Sending you my love and blessings,
Quarantine in full fledge, I pray you are doing well. I am sure you want to do the best and it is ok if you are not able to meet your full potential. We are on a similar ship, we are in this together and the only thing we can do right now is row and try and stay afloat. This time is a bootcamp to connect with ourselves and our beloved around the four walls of our suddenly unfamiliar homes.
It is a Sunday, and here where we live; Sundays most places (all’ish) are closed and people have been conditioned to rest and be engrossed in themselves and with their loved ones. A more natural feeling to be indoors today. We have just stepped in from a walk actually.

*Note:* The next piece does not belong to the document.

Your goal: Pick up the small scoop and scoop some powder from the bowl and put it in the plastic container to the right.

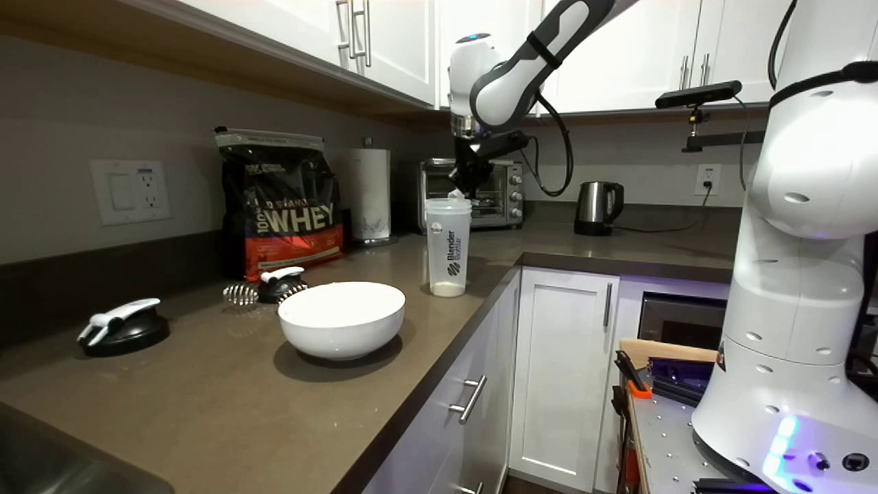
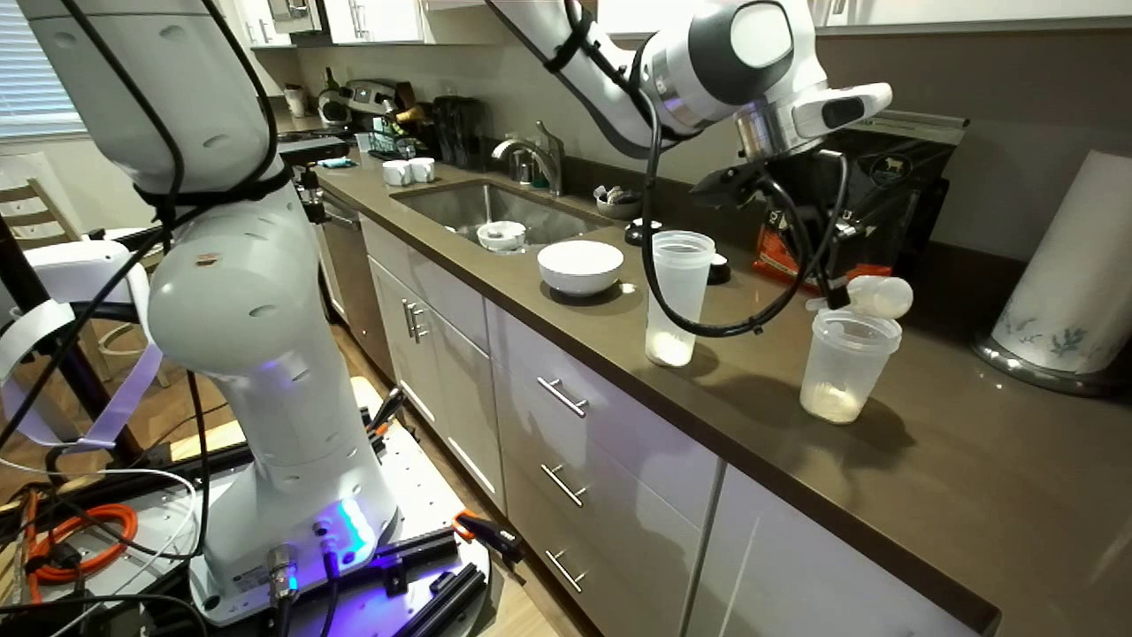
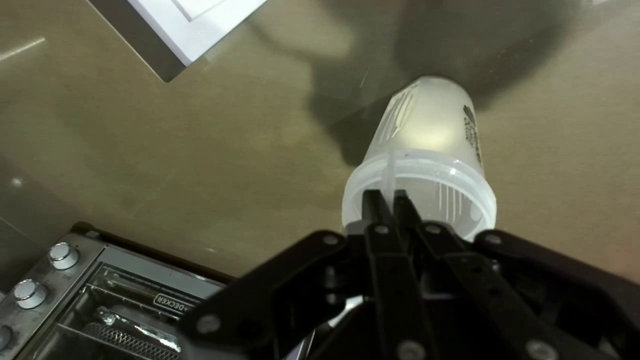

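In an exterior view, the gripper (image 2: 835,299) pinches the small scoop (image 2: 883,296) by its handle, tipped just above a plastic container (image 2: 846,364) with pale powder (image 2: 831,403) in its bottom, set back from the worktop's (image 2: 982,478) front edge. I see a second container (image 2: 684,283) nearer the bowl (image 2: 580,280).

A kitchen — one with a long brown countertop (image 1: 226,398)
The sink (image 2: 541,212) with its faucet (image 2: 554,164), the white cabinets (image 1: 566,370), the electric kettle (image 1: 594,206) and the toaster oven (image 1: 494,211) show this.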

We’ve been out everyday for play thankfully, in the warmth of the sunshine when stood in front of her, she plays too and we try and catch a hug or two before she disappears. Springs beauty is fully on its way, and boy are we ready. Or are we?
Friday and Saturday I decided we needed rest and to practise this full isolation thingy. I knew that it would definitely allow us to meet ourselves.
Gosh did it- Yes, my children Included.
I guess, my moon cycle has a part to play but really that is just an excuse. We do it often, us women- give excuses, reasons and explainations for why we feel the things we feel. We should just feel them. No explanations, just simple self validation.
I know, for me the last couple of days have brought stuff up, and a lot of it is rooted in childhood. This isolation triggers sensations and memories and perhaps the things I could have or should have know, or actually be taught growing up. It suddenly plays scenarios to you, because wow you have time to ruminate..and suddenly there is an urgency to equip your children with all that you know. Let’s hold our horses shall we.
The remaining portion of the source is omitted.